Voici que le Verbe arrive et frappe à ta porte. Que ta porte soit donc ouverte à Celui qui vient ! Ouvre-lui cette porte ! Élargis le sein de ton âme, pour connaître les richesses de la simplicité et les trésors de la paix. Dilate ton cœur et viens à la rencontre du soleil d’éternelle lumière qui illumine tout homme, splendeur véritable qui resplendit pour tous.

Mais celui qui ferme ses fenêtres se prive lui-même de la lumière éternelle : ainsi laisses-tu le Christ dehors, si tu fermes les portes de ton âme.
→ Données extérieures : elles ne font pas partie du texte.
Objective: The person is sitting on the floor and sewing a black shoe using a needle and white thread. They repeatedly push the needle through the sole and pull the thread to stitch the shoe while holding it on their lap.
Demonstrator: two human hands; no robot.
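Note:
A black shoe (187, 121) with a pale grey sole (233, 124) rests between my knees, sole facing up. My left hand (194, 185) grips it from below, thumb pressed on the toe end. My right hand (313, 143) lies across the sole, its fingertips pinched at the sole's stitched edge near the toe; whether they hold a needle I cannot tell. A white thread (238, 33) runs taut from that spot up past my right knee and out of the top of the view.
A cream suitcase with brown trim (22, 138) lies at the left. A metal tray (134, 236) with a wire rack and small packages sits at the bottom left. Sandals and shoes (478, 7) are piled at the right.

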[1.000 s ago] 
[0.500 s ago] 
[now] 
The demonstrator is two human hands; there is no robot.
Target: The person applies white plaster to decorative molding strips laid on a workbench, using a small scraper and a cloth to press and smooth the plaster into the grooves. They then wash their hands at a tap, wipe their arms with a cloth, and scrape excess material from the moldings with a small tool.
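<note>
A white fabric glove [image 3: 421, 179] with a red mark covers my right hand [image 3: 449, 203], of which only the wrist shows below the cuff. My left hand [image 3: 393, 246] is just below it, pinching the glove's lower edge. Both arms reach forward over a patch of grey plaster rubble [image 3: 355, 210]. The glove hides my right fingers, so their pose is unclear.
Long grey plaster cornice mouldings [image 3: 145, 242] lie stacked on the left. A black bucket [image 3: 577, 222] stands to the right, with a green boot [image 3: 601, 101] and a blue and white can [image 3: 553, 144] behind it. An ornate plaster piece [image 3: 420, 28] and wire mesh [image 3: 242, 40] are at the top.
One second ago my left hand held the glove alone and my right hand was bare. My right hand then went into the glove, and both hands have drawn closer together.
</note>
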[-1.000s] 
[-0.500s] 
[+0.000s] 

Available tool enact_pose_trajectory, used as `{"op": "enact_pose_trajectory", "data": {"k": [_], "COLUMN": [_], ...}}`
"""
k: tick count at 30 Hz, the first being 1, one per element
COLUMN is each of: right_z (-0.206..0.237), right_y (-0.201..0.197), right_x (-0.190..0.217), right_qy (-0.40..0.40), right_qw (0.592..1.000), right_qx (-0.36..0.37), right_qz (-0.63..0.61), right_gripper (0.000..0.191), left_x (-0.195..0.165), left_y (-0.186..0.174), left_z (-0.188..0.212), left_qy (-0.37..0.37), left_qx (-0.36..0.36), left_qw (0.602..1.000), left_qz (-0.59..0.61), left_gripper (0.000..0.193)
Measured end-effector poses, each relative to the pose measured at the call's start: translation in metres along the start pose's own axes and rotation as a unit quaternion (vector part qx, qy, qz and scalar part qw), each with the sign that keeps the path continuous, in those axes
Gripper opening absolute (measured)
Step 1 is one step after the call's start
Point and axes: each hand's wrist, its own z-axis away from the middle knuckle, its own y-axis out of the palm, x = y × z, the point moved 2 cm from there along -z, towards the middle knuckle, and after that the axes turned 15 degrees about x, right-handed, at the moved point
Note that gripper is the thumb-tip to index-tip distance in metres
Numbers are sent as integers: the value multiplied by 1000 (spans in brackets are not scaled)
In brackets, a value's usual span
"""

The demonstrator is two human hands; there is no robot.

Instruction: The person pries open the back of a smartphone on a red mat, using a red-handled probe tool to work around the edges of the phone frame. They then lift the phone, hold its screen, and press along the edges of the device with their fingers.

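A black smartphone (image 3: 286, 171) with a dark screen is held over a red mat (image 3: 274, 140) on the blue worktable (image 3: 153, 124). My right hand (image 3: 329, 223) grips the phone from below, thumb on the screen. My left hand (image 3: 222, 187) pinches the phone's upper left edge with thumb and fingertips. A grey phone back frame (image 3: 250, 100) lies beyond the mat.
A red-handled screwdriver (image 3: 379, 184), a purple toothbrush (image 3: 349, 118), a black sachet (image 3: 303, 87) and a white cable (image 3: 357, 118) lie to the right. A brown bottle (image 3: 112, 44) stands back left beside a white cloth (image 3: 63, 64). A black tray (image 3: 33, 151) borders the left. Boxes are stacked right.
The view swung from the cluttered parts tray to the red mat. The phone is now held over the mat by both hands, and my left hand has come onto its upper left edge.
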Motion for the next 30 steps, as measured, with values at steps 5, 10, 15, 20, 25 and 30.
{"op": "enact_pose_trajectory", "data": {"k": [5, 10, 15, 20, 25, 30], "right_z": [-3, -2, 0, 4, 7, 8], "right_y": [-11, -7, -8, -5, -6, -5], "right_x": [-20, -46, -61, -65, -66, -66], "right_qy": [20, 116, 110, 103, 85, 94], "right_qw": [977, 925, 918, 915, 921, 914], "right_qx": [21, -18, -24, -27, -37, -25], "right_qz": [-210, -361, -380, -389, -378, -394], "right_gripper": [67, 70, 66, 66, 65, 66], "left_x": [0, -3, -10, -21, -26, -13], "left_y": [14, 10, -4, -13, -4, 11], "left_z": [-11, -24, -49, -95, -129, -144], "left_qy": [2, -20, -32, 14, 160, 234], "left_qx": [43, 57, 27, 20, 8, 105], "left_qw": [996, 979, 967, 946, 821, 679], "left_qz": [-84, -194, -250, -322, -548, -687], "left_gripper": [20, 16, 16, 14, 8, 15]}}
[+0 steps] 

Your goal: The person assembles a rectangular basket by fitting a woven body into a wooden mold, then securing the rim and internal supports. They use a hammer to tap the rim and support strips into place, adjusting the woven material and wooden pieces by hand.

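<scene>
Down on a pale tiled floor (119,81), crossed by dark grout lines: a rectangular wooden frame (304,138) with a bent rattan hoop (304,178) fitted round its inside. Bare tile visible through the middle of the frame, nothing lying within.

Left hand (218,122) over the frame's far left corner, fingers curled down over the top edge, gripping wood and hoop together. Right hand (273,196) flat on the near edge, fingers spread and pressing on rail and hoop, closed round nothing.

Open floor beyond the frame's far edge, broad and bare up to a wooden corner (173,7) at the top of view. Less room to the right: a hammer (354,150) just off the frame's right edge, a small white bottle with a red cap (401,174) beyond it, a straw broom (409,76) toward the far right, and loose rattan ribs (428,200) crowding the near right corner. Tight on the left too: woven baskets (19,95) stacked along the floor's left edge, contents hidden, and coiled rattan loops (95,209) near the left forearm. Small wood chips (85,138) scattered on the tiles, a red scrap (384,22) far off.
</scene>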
Certes, il pourrait entrer, mais il ne veut pas s’imposer en importun, ni forcer ceux qui lui résistent.

Heureux celui à la porte duquel le Christ frappe ! Notre porte, c’est la foi, qui, si elle est solide, défend toute la maison. C’est par cette porte que le Christ pénètre. Sois vigilant, de peur qu’à son arrivée, l’Époux ne reparte parce que tu l’aurais laissé dehors : en effet, si tu dors et que ton cœur ne veille pas, il repartira sans frapper ; mais si ton cœur veille, il frappera et te demandera de lui ouvrir la porte.

Le Christ vient à ta porte et frappe : ouvre-lui ! Il veut entrer, il veut trouver vigilante son épouse : ne fais pas attendre le Bien-Aimé ; il pourrait se retirer aussitôt parce que tu l’aurais laissé dehors, dans le sommeil de ton inconscience.

Saint Ambroise (340-397), Exposition sur le Psaume 118, 12

MÉDITER :

   Le Christ ne cesse de frapper à notre porte : lorsque notre conscience nous montre le bien et le mal, c’est Lui ; lorsque nous écoutons sa Parole dans la liturgie, c’est encore Lui ; lorsque l’Église nous enseigne, c’est toujours Lui, lorsqu’un pauvre nous interpelle, lorsqu’un malade crie sa souffrance… Mais bien souvent nous n’entendons pas, ou plutôt nous ne voulons pas entendre « dans le sommeil de notre inconscience ».

   « Notre porte, c’est la foi », et la foi consiste justement à donner la parole au Christ et à l’écouter. Ne disons pas qu’il est trop loin ou qu’il parle trop bas : le pauvre ou le malade sont tout près, et l’Évangile est en vente libre.

   À Noël, toutes les portes étaient fermées pour Marie et Joseph : personne n’avait remarqué Dieu qui passait. Allons-nous le laisser dehors et le laisser repartir ?

 

L'Auteur :

Ambroise (Saint, 340-397) 

Évêque de Milan, maître de saint Augustin, champion de la liberté de l’Église face au pouvoir politique, Ambroise est d’abord un commentateur de la Bible et un catéchète aux œuvres très lues par le moyen-âge latin. On lui doit aussi un grand enrichissement de la liturgie occidentale, et notamment le vrai début du chant d’Église.